8 de janeiro de 2014

a província

Ué, cansou?
É, por aí. Não fisicamente.
...
É tudo igual aqui, né. As festas. Qualquer lugar que tu vá, qualquer bairro, nas faculdades: tocam as mesmas músicas, pro mesmo tipo de gente, vestindo o mesmo tipo de roupa. Vai dizer. Não tem nada diferente.
Ele botou a ênfase na palavra quando falou, como se para ressaltar ainda mais o que era óbvio, era tudo igual. Mudavam comportamentos, algumas dinâmicas de noite conforme o lugar, mas a essência era mesma. Na província, tudo é provinciano.
Eu sempre tive um pouco de medo disso, na verdade.
Do quê?
Disso, de ser uma dessas pessoas. Igual a todas as outras, vestida como todas as outras. Sabe? É como se eles não fossem além daqui.
E não vão, né.
Tu foi.
Por que tu não te muda também? Qualquer cidade tem uma vida mais pulsante que isso aqui. De repente é o que te falta.
Ah, os vícios de linguagem. Alguns nunca se perdem. Antônio percebeu, mas não se corrigiu, e ela percebeu também, mas tampouco o corrigiu, e os dois sorriram em meio àquela pausa gramatical. Do parapeito interno onde estavam, via-se a rua vazia. Lá fora era silêncio e vazio.
Não te escora na janela, vai que esse troço abre.
Porra, nem minha mãe diria isso.
Tu não sabe quantos anos tem esse prédio. Nem em que estado tá essa madeira. Não é impossível.
Cara, olha essa música.
Vai tocar pelo menos mais umas duas vezes.
Hah. Meu deus. Eu me esqueço de como é por aqui, às vezes.
É bom esquecer o que a gente não gosta de lembrar, né.
Meu passado me condena, definitivamente.
Quando tu for um escritor célebre, além de conhecido, depois de ser famoso, eu vou vender essas informações. Cada uma delas.
Tu vai sair daqui pra fazer isso?
Não sei, talvez.
Ir ou ficar era ao que se resumia boa parte da vida, ao menos enquanto ainda se fosse jovem o bastante. O que é uma capital sem importância? Chega-se fácil ao ponto de sentir vergonha. Longe dos cenários que estampam a imaginação. Antônio coça os cabelos, entediado. Ele  foi. Escapou de ser incógnito aos olhos da vida.
Outra ceva?
Tu sabe que não vai conseguir o que tu quer se continuar aqui.
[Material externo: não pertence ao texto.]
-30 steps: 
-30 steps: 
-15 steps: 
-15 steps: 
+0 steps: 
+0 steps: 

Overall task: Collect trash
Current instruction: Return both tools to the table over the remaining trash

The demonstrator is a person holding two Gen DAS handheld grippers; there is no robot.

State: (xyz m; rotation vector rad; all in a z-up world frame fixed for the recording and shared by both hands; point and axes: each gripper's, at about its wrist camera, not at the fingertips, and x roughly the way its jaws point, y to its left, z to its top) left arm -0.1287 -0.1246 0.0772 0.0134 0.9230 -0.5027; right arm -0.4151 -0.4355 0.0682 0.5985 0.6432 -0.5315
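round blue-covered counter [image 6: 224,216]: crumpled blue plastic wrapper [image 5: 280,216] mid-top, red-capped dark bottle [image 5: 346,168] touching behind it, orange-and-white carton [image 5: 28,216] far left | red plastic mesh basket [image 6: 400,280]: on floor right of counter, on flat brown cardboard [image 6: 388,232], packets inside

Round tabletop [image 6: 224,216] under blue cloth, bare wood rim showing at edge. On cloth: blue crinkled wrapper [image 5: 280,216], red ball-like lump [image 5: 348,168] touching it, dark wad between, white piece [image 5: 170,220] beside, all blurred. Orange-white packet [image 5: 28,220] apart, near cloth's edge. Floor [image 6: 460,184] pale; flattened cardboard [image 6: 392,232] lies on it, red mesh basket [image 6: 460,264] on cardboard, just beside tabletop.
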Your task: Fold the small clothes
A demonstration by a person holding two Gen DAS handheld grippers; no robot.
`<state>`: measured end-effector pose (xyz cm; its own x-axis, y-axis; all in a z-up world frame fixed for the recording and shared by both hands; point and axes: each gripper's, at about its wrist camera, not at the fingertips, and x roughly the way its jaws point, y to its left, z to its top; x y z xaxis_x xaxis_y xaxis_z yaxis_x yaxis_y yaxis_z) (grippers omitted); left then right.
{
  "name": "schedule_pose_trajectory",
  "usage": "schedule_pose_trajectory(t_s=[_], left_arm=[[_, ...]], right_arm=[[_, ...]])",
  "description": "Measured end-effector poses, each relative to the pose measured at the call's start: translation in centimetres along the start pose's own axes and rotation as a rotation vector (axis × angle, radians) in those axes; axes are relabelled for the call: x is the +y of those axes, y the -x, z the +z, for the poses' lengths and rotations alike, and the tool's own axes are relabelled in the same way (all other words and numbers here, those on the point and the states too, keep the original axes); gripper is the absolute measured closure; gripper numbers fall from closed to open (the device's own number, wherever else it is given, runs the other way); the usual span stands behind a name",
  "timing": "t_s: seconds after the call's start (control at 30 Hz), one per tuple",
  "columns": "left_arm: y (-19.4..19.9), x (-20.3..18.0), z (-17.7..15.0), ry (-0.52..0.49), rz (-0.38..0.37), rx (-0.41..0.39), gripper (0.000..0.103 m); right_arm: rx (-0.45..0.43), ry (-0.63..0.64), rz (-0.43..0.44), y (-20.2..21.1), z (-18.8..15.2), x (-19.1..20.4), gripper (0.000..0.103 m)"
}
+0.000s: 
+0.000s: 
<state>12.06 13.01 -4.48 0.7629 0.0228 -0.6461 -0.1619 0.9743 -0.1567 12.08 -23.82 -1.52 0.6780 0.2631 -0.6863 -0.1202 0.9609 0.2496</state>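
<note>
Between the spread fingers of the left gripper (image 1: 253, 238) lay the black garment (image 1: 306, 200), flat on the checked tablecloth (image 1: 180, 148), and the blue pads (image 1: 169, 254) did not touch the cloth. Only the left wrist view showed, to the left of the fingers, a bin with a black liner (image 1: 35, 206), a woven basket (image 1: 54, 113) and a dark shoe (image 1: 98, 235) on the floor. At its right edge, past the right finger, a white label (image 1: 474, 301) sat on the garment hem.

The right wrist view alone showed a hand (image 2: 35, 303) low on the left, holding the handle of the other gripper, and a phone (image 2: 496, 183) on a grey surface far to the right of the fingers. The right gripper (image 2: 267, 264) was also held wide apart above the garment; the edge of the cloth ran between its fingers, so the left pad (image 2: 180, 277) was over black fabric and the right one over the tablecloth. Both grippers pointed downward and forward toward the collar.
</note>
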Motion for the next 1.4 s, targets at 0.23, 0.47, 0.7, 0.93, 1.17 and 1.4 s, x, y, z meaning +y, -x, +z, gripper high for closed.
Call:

Eu sei é que os lugares pra onde eu iria não são viáveis.
Tem que começar por algum lugar.
E o livro novo?
Tu não muda, né.
Não era um sonho roubado. Era mais um sonho dividido. Sonhado pelos dois, vivido só por um. Enquanto Antônio levanta para pagar por uma última cerveja, ela espera, ainda no parapeito, pensando em como fazer para não estar quando batem na porta. Por que escolher a solidão? Ele volta sem os copos.
Vamo embora, isso aqui tá um saco. E eu tô com meu livro novo lá em casa pra te dar.